Prominente lassen sich sehr gerne interviewen. Und die Fragen stellen sie am liebsten auch noch selbst

„Mehr Interviews“, schrie der stellvertretende Chefredakteur, „wir brauchen mehr Interviews! Die Leser wollen Stars zum Anfassen. Nicht dieses langweilige Gelaber. Direkte Rede! Britney Spears im O-Ton: Ich hatte zum ersten Mal Sex mit 13! Das isses. Habe ich hier denn nur Schlafmützen sitzen?!“ Er hatte ja Recht. Wir waren Schlafmützen. Aber auf der anderen Seite versuchte ich schon seit einem halben Jahr einen Interviewtermin mit Boris Becker zu bekommen.
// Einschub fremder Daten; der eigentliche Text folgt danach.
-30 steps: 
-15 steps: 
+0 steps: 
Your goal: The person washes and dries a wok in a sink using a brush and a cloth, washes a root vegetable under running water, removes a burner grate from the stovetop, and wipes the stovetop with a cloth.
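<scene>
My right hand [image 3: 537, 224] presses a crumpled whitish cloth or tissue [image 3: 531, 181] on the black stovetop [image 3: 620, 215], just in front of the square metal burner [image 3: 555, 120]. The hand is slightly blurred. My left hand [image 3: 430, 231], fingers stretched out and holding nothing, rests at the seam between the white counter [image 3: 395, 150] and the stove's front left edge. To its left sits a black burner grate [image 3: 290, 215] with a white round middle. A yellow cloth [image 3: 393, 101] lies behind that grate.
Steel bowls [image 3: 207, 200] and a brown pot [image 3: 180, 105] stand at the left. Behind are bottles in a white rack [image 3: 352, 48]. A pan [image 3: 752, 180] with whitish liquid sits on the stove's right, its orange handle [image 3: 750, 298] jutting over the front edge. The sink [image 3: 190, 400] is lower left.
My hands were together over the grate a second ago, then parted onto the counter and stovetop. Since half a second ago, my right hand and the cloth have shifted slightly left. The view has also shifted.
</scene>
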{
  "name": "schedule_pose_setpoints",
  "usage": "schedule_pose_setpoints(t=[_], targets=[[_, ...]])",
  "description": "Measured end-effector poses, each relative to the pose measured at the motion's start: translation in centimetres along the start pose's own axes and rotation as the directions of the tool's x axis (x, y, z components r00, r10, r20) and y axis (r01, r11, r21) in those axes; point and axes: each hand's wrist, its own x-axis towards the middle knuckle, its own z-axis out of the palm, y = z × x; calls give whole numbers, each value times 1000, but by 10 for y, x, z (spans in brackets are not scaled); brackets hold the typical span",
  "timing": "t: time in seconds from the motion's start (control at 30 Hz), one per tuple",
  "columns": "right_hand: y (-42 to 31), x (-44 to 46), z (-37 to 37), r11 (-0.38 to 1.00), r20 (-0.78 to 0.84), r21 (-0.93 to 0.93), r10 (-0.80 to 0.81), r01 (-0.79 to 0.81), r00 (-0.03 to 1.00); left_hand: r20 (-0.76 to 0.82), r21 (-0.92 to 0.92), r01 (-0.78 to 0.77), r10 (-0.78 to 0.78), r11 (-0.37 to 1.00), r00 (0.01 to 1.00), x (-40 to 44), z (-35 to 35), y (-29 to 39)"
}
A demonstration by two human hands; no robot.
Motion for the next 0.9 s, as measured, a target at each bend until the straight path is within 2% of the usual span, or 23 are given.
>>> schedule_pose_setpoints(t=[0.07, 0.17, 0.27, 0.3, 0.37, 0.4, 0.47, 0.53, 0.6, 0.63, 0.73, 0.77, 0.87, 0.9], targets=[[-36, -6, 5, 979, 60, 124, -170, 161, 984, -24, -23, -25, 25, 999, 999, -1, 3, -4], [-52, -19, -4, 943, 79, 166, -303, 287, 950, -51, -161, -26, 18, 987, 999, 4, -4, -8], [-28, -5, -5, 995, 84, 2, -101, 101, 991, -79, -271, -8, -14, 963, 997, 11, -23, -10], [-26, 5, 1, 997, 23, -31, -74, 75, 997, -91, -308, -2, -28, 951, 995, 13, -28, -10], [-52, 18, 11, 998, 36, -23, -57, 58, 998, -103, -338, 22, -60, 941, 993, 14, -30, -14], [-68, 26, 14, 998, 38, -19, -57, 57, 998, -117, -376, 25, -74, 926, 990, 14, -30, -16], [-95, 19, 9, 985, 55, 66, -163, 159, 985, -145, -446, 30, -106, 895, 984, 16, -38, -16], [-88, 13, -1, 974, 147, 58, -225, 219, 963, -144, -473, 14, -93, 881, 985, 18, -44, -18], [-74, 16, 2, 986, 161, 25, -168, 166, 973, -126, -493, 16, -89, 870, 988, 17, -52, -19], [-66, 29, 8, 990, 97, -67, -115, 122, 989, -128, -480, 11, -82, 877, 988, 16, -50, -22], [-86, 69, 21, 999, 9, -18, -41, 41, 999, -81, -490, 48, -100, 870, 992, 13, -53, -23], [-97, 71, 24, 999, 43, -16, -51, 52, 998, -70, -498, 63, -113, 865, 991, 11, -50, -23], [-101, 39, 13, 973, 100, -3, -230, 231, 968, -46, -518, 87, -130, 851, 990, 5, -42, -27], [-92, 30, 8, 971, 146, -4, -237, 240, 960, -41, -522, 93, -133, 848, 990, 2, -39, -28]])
Doch sein Manager, Robert Lübbenow, rief nie zurück. Die Kollegin, die seit Wochen Claudia Schiffer zu ihrer Schwangerschaft befragen wollte, musste hilflos mit ansehen, wie das Bäuchlein wuchs und wuchs, nur weil Schiffers Management die schriftlich eingereichten Fragen immer wieder mit Änderungsvermerken zurückschickte.
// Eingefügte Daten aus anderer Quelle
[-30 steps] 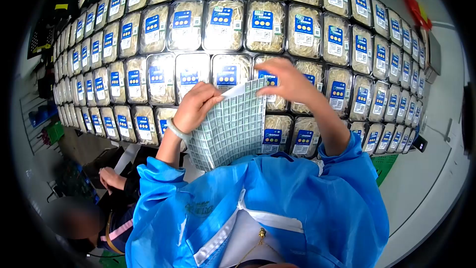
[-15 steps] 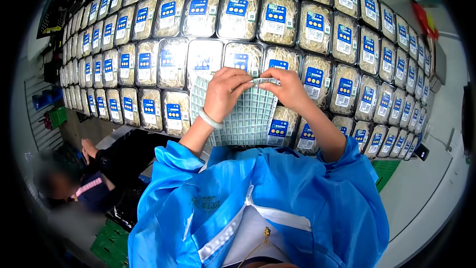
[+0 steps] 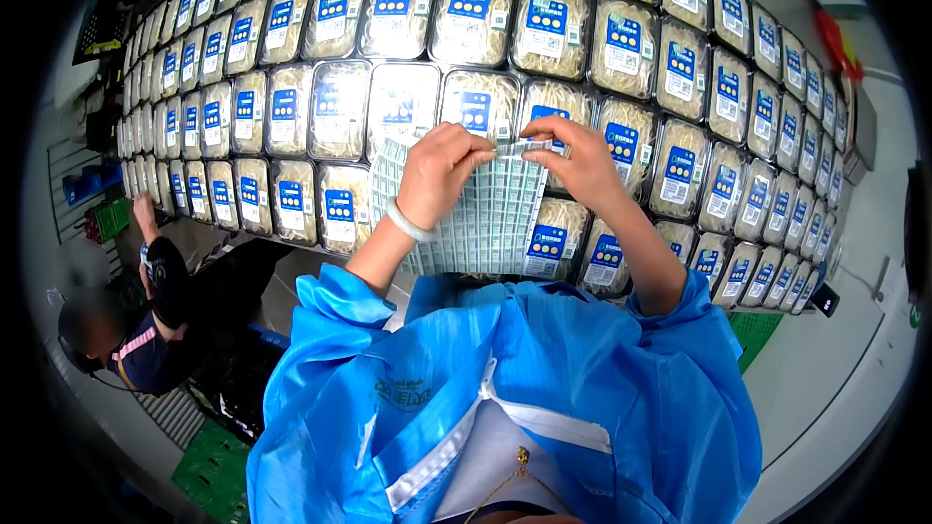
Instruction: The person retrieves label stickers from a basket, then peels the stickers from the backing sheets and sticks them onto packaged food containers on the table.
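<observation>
A sheet of small green-and-white stickers (image 3: 476, 233) hangs in front of my chest, over the near trays. My left hand (image 3: 437, 175), with a pale bangle on its wrist, pinches the sheet's top edge. At the same edge, just to the right, the thumb and forefinger of my right hand (image 3: 578, 160) close on the sheet's upper right part; whether a loose sticker is between them is too small to tell. Beyond my hands lies a clear-lidded tray of bean sprouts (image 3: 478, 102) with a blue-and-white label.
Rows of similar packed trays (image 3: 388, 15) cover the table, many with a small green sticker beside the main label. At the left another person (image 3: 146, 330) sits with an arm reaching to the table edge. Green crates (image 3: 209, 475) stand on the floor.
My right fingers have shifted slightly right, away from my left fingertips, along the sheet's top edge. The person at the left has raised an arm toward the trays.
</observation>
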The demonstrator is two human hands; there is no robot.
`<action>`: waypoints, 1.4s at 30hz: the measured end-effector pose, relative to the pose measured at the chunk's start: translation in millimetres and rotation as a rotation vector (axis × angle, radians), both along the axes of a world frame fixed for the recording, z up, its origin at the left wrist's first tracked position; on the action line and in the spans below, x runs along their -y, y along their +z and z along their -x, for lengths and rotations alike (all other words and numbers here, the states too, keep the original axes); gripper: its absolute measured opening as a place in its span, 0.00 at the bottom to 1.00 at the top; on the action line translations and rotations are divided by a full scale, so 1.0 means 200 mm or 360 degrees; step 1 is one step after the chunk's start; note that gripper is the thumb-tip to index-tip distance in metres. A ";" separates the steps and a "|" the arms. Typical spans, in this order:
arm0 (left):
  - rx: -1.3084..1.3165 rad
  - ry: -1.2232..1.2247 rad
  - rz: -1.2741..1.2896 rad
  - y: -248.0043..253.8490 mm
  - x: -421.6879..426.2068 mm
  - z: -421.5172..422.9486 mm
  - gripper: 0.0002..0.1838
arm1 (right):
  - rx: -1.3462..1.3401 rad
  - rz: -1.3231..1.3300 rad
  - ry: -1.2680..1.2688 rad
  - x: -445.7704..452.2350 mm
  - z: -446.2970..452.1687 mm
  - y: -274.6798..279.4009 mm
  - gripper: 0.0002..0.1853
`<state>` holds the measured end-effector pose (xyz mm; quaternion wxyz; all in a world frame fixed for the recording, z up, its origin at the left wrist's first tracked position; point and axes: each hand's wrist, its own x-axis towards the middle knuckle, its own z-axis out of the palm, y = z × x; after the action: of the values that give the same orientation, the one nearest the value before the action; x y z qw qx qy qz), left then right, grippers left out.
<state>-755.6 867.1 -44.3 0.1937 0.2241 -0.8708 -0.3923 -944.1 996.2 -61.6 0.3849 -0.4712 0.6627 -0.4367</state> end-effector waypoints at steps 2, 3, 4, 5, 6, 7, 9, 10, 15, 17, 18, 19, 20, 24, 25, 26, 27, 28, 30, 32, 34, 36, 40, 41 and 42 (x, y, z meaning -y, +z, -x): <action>-0.0019 -0.0035 0.0078 -0.01 0.00 0.00 0.05 | -0.0065 0.0042 -0.0007 -0.01 0.00 0.00 0.16; -0.0019 -0.0049 0.0107 -0.01 0.01 0.00 0.05 | -0.0087 0.0053 -0.0006 -0.01 0.00 0.01 0.15; -0.0027 -0.0079 0.0171 0.01 0.00 -0.01 0.05 | -0.0085 0.0068 -0.0001 -0.02 0.00 0.03 0.15; -0.0036 -0.0105 0.0216 0.03 -0.01 -0.01 0.06 | -0.0108 -0.0013 -0.0004 -0.02 -0.01 0.06 0.16; -0.0044 -0.0114 0.0245 0.04 -0.02 -0.02 0.06 | -0.0085 0.0017 -0.0027 -0.03 -0.03 0.07 0.16; -0.0052 -0.0126 0.0276 0.03 -0.03 -0.04 0.07 | -0.0063 0.0049 -0.0054 -0.04 -0.04 0.07 0.16; -0.0068 -0.0101 0.0322 0.03 -0.05 -0.06 0.07 | -0.0037 -0.0045 -0.0047 -0.07 -0.04 0.07 0.18; -0.0085 -0.0087 0.0354 0.03 -0.06 -0.08 0.07 | 0.0077 -0.0050 -0.0071 -0.09 -0.06 0.06 0.18; 0.0010 -0.0077 0.0459 0.08 -0.08 -0.18 0.10 | 0.0580 -0.0337 -0.0107 -0.29 -0.15 -0.16 0.18; 0.0036 -0.0021 0.0529 0.07 -0.09 -0.23 0.09 | 0.0290 -0.0475 0.0171 -0.42 -0.21 -0.23 0.16; 0.0050 -0.0006 0.0561 0.05 -0.09 -0.26 0.10 | 0.0007 -0.0363 0.0271 -0.49 -0.25 -0.27 0.14; 0.0081 -0.0005 0.0579 0.03 -0.08 -0.28 0.10 | -0.0275 -0.0246 0.0373 -0.55 -0.29 -0.30 0.12; 0.0113 -0.0004 0.0598 0.02 -0.07 -0.30 0.10 | -0.0355 -0.0242 0.0401 -0.59 -0.32 -0.32 0.10; 0.0234 -0.0076 0.0598 0.03 -0.06 -0.30 0.11 | -0.0301 -0.0078 0.0312 -0.65 -0.36 -0.37 0.13; 0.0246 -0.0097 0.0607 0.04 -0.05 -0.29 0.11 | -0.0313 -0.0066 0.0323 -0.66 -0.36 -0.37 0.13; 0.0256 -0.0122 0.0614 0.04 -0.05 -0.28 0.11 | -0.0327 -0.0048 0.0336 -0.67 -0.35 -0.38 0.12; 0.0257 -0.0154 0.0623 0.05 -0.04 -0.27 0.11 | -0.0337 -0.0030 0.0350 -0.67 -0.35 -0.38 0.12; 0.0262 -0.0185 0.0632 0.06 -0.03 -0.27 0.11 | -0.0333 -0.0035 0.0349 -0.68 -0.36 -0.38 0.12; 0.0287 -0.0204 0.0659 0.10 -0.03 -0.27 0.10 | -0.0386 -0.0024 0.0382 -0.69 -0.36 -0.38 0.13; 0.0325 -0.0163 0.0665 0.11 -0.02 -0.29 0.10 | -0.0421 -0.0025 0.0411 -0.69 -0.35 -0.37 0.13; 0.0335 -0.0151 0.0708 0.12 0.00 -0.32 0.09 | -0.0442 -0.0035 0.0437 -0.69 -0.35 -0.36 0.13; 0.0333 -0.0150 0.0697 0.14 0.00 -0.32 0.09 | -0.0440 -0.0023 0.0428 -0.69 -0.35 -0.36 0.13; 0.0392 -0.0169 0.0702 0.19 -0.01 -0.35 0.08 | -0.0438 0.0042 0.0428 -0.70 -0.34 -0.36 0.13; 0.0434 -0.0177 0.0717 0.22 -0.01 -0.36 0.08 | -0.0440 0.0042 0.0443 -0.71 -0.34 -0.36 0.14; 0.0481 -0.0146 0.0706 0.23 -0.01 -0.37 0.08 | -0.0441 0.0044 0.0457 -0.71 -0.33 -0.36 0.14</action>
<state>-681.2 869.7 2.4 0.0880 0.1926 -0.9638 -0.1624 -877.2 1138.4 -132.6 0.3419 -0.6217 0.6293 -0.3172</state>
Vor kurzem erschien in einer Berliner Tageszeitung ein Interview mit Playboy-Rentner Gunter Sachs, das an Harmlosigkeit kaum zu überbieten war. Der erste Gedanke, ob man nicht vielleicht Männer als Interviewpartner hätte hinschicken sollen, führt ins Leere, wenn man erfährt, dass Gunter Sachs sowieso nur Interviews gibt, wenn ihm die Fragen vorher schriftlich vorgelegt werden. Bei dem dann gnädig eingeräumten Termin vorgefertigte Fragen abzulesen und lange vorher überlegte Antworten aufzuschreiben, ist eine verschärfte Strafe für jeden Journalisten.
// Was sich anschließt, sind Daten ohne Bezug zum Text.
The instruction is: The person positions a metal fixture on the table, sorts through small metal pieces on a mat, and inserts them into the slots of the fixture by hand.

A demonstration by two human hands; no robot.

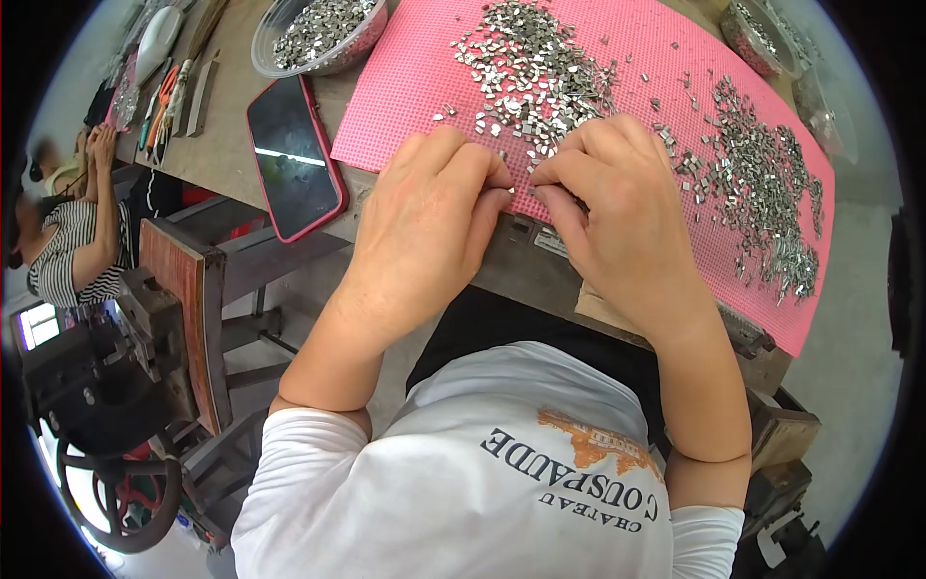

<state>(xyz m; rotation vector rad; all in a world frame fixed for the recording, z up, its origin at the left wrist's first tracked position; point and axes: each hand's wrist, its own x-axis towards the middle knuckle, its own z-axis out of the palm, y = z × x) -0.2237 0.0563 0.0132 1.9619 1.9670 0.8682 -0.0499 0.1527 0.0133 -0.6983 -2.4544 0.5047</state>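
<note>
Head view: small silvery metal pieces (540,82) lie in a dense, loose heap just beyond the fingertips, on a pink textured mat (395,96). The left hand (415,217) and right hand (627,203) face each other over the mat's near edge, their fingertips close together but apart. The left thumb and forefinger nearly meet, a pale speck at their tips; whether that is a gripped piece or a nail, I cannot tell. The right thumb and forefinger are also drawn close, something dark showing between them, too small to identify. A second spread of pieces (762,183) covers the mat to the right of the right fingers. Left of the left fingers, a red-edged phone (297,164) lies on the table (227,145). Beyond it, farther from the fingers, stands a clear tub (362,46) of metal pieces; another container (748,58) sits far off to their right. Well left of the fingers are an orange-handled tool (167,92) and, past the table, a person in a striped top (72,246).
</note>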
Ein Interview mit Bruce Willis folgt einer genau vorher abgesprochen Dramaturgie. In Zehnergruppen werden die Journalisten zu ihm geführt, dann dürfen sie vorher schriftlich eingereichte Fragen an ihn stellen. Pro Journalist zwei Fragen. Dann kommt die nächste Gruppe dran. George Clooney ließ bei der Pressekonferenz zu seinem letzten Film schon vorher ausrichten: „Nur Fragen, die direkt mit dem Film in Zusammenhang stehen.“ Oder weiß er vielleicht gar nicht, was sein Management da macht? Vielleicht würde er ganz gerne gefragt werden, was er über Aloevera denkt oder ob er Angst vor dem Tod hat. Vielleicht würden unsere Stars ja furchtbar gerne ganz andere Fragen beantworten als die, die ihre überbezahlte Managerbande vorher aussiebt. Wenn das Clooney wüsste, wenn das der Führer wüsste? Alles wäre ganz anders gekommen.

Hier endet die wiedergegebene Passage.